_Work required_.
Copy out, from the data, each line containing the string "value".

(Records excerpted from a collection)
══════════════════════════════

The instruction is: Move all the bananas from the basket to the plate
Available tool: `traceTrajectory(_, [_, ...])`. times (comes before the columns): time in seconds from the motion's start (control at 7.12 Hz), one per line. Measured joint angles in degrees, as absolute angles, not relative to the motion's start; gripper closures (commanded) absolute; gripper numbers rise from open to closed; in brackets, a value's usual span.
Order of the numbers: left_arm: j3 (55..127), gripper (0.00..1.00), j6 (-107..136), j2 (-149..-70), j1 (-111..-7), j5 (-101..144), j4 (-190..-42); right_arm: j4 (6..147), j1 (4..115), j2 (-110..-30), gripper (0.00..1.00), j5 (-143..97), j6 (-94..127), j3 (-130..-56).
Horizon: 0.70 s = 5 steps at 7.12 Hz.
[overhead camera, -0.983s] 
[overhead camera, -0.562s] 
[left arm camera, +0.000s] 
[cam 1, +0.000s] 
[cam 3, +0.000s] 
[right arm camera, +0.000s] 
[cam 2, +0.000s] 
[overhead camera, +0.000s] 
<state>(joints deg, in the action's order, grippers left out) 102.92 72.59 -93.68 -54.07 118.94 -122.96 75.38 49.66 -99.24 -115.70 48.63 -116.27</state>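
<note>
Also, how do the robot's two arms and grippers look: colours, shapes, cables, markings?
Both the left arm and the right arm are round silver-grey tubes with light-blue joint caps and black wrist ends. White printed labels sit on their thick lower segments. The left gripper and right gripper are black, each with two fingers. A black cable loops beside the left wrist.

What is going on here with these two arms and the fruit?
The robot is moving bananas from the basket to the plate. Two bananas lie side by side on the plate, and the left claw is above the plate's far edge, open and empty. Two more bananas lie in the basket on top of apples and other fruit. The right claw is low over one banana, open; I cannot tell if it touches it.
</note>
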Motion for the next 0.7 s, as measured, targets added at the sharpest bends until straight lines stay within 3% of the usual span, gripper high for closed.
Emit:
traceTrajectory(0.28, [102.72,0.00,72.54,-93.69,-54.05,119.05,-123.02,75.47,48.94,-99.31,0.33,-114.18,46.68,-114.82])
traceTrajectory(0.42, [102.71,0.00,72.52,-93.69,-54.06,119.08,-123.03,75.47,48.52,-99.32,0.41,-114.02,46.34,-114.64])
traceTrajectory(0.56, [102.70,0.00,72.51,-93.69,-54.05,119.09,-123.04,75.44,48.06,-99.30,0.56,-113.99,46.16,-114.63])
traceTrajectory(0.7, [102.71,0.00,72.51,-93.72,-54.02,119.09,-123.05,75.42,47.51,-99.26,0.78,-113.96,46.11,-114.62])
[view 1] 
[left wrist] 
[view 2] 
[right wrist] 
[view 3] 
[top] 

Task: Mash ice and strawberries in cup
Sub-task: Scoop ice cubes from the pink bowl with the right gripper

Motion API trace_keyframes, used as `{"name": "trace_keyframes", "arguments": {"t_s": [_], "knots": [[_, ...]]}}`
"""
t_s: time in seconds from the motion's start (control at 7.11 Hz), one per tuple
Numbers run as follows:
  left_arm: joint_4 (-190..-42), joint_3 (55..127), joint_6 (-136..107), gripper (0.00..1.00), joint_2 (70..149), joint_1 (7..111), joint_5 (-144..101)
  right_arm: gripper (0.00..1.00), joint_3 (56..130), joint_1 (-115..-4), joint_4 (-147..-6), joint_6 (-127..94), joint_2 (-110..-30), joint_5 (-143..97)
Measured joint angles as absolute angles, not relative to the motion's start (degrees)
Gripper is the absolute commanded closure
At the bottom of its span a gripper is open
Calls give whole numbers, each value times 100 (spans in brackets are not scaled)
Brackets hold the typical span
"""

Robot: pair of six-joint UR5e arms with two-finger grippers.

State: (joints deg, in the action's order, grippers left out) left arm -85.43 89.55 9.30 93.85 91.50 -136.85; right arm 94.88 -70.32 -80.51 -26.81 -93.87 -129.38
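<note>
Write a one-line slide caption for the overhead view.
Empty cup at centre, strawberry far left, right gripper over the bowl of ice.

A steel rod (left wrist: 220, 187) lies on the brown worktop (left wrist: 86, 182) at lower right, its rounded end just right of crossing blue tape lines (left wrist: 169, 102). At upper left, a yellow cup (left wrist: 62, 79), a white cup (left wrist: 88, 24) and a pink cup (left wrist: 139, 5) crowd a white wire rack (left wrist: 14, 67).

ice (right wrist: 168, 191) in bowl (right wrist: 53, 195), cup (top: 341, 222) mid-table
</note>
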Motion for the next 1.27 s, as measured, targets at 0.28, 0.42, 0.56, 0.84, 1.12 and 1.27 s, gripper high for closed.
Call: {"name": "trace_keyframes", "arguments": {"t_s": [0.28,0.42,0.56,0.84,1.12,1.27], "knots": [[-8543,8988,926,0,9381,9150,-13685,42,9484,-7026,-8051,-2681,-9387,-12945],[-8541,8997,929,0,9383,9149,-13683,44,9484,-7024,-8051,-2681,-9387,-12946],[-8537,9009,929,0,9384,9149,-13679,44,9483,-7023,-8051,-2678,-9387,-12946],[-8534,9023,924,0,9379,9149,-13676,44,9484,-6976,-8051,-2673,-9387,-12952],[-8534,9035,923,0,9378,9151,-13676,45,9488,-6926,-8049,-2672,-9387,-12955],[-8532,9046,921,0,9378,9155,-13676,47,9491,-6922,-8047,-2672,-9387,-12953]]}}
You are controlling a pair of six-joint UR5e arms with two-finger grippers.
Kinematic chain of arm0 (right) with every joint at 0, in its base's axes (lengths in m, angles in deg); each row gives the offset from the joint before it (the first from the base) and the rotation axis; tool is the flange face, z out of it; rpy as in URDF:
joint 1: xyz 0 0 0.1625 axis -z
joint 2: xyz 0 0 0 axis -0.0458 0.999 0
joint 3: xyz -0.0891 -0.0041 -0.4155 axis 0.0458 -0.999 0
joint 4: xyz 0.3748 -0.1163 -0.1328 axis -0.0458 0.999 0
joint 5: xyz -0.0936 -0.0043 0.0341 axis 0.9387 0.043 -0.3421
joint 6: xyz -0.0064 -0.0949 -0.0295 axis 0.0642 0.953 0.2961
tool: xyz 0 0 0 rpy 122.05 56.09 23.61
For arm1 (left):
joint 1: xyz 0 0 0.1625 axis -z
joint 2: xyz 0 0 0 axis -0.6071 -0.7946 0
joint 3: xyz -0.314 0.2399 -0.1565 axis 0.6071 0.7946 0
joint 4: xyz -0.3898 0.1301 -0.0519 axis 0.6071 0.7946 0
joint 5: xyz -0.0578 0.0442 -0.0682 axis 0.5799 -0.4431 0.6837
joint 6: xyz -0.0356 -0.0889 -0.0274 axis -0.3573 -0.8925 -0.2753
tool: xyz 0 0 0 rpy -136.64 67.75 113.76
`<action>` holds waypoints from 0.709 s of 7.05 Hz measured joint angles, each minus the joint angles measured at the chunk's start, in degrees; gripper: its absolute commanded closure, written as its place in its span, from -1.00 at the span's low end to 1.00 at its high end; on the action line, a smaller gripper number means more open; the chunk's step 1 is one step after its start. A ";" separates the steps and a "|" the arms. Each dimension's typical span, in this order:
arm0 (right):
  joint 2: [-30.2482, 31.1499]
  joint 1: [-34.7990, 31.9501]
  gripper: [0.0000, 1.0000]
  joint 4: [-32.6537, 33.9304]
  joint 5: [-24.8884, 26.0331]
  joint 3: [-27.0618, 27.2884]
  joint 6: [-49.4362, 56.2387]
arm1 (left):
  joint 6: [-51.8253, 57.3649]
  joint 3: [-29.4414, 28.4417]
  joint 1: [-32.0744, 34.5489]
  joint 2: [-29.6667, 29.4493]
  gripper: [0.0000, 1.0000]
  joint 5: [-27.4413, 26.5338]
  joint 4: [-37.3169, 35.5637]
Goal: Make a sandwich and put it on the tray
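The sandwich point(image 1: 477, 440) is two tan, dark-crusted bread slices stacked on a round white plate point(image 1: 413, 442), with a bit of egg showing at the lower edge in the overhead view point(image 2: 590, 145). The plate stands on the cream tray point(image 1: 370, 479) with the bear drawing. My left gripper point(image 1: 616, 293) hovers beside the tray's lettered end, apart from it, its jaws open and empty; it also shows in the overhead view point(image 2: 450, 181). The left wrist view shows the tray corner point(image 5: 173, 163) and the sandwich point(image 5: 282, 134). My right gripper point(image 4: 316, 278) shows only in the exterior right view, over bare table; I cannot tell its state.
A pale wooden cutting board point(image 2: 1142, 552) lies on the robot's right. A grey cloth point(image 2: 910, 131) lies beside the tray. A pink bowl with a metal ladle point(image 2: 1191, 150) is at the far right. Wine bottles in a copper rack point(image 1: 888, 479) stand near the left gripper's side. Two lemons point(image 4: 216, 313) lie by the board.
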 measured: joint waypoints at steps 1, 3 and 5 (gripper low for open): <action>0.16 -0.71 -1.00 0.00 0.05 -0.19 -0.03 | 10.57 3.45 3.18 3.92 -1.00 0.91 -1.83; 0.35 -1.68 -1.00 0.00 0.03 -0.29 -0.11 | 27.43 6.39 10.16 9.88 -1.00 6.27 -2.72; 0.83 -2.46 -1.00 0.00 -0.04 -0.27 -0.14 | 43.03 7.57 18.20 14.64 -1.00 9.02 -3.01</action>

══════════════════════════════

_Response_.
Available tool: `traceTrajectory(_, [_, ...])`. times (comes before the columns): time in seconds from the motion's start (control at 7.12 Hz), one per line. Measured joint angles in degrees, as absolute angles, not relative to the motion's start; gripper closures (commanded) absolute; gripper numbers rise from open to closed; in brackets, a value's usual span.
Calls give whole numbers, each value times 100 (spans in brackets are not scaled)

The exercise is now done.